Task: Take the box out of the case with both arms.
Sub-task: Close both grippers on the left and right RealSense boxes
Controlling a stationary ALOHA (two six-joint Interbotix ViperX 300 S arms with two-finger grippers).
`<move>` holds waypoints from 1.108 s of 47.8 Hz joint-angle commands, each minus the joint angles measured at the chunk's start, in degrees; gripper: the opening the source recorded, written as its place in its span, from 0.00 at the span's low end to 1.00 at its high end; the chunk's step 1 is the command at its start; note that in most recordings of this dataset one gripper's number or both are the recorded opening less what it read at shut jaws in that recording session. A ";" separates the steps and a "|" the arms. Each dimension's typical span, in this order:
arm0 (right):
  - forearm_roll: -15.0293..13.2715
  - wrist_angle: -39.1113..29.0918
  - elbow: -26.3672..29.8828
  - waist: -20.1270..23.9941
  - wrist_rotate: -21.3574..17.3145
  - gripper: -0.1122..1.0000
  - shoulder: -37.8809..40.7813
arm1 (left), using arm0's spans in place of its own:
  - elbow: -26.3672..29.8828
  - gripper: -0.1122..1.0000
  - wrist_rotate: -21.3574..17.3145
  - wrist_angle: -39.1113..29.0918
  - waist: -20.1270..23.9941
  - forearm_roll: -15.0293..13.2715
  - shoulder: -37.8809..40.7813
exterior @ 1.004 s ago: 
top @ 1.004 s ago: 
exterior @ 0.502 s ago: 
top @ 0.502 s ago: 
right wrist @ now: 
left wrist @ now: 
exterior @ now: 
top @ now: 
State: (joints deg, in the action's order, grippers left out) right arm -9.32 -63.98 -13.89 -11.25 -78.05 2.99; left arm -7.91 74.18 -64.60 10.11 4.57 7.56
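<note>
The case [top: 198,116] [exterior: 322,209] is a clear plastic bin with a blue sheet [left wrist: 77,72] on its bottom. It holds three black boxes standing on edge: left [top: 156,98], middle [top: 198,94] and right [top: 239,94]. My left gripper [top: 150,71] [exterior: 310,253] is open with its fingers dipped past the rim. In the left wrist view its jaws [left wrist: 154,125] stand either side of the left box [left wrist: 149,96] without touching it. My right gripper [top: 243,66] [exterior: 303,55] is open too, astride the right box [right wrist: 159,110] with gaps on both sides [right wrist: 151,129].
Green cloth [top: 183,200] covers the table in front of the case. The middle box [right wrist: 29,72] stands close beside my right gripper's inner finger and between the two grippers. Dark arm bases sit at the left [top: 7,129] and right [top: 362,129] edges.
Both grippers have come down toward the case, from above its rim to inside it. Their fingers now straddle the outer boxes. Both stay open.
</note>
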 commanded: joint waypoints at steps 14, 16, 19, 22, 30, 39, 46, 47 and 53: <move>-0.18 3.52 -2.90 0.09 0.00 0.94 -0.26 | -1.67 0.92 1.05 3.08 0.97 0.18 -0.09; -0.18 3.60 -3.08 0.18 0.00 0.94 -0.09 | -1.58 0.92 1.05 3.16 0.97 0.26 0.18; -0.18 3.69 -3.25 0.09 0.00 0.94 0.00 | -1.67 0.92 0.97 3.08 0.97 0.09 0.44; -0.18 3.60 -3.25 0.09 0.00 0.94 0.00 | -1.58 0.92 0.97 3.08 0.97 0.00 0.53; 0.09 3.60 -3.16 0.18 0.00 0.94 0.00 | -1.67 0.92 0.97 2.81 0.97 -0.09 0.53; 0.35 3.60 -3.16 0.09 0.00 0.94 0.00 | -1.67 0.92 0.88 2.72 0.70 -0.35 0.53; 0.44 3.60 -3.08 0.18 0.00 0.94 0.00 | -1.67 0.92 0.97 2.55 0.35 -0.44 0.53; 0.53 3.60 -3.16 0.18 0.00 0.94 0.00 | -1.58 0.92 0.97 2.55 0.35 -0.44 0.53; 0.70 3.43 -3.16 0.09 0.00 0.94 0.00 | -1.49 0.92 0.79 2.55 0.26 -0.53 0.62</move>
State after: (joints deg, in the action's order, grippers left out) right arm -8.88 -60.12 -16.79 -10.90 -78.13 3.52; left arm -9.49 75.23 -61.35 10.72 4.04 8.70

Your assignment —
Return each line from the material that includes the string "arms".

Answer section —
Task: Take the box out of the case with both arms.
Controlling a stationary ALOHA (two six-joint Interbotix ViperX 300 S arms with two-finger grippers).
`<move>` holds waypoints from 1.108 s of 47.8 Hz joint-angle commands, each minus the joint angles measured at the chunk's start, in degrees; gripper: the opening the source recorded, written as its place in its span, from 0.00 at the span's low end to 1.00 at its high end; the chunk's step 1 is the command at its start; note that in most recordings of this dataset one gripper's number or both are the recorded opening less what it read at shut jaws in that recording session. A ";" separates the steps and a "|" the arms. Each dimension's typical span, in this order:

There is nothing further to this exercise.